:: Activity ::
Your reply should hold only the lines from the records below where "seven" occurs.

:: Material supplied ::
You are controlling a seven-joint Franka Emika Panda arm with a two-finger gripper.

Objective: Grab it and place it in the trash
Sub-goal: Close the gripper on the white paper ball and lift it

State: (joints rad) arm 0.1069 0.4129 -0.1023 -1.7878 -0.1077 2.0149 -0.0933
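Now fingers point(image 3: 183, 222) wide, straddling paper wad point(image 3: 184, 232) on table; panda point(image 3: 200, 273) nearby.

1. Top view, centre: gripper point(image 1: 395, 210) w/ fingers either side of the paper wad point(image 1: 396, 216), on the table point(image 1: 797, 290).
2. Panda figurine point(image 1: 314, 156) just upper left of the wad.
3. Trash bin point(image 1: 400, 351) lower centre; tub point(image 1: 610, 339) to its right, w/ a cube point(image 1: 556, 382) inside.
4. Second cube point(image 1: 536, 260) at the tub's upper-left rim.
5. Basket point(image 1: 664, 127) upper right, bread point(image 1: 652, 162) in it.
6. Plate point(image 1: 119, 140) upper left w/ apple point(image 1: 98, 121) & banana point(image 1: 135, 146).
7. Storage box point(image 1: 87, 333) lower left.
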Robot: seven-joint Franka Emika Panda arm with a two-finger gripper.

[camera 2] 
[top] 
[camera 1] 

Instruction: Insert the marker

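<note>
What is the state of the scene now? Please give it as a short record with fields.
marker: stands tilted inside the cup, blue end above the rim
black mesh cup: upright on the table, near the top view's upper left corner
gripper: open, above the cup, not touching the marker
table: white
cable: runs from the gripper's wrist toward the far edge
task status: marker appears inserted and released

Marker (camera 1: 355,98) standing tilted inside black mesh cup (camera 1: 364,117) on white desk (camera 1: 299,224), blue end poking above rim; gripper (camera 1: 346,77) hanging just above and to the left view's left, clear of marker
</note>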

:: Reply to the task ::
You are controlling a seven-joint Franka Emika Panda arm with a two-finger gripper.
Robot: seven-joint Franka Emika Panda arm with a two-finger gripper.

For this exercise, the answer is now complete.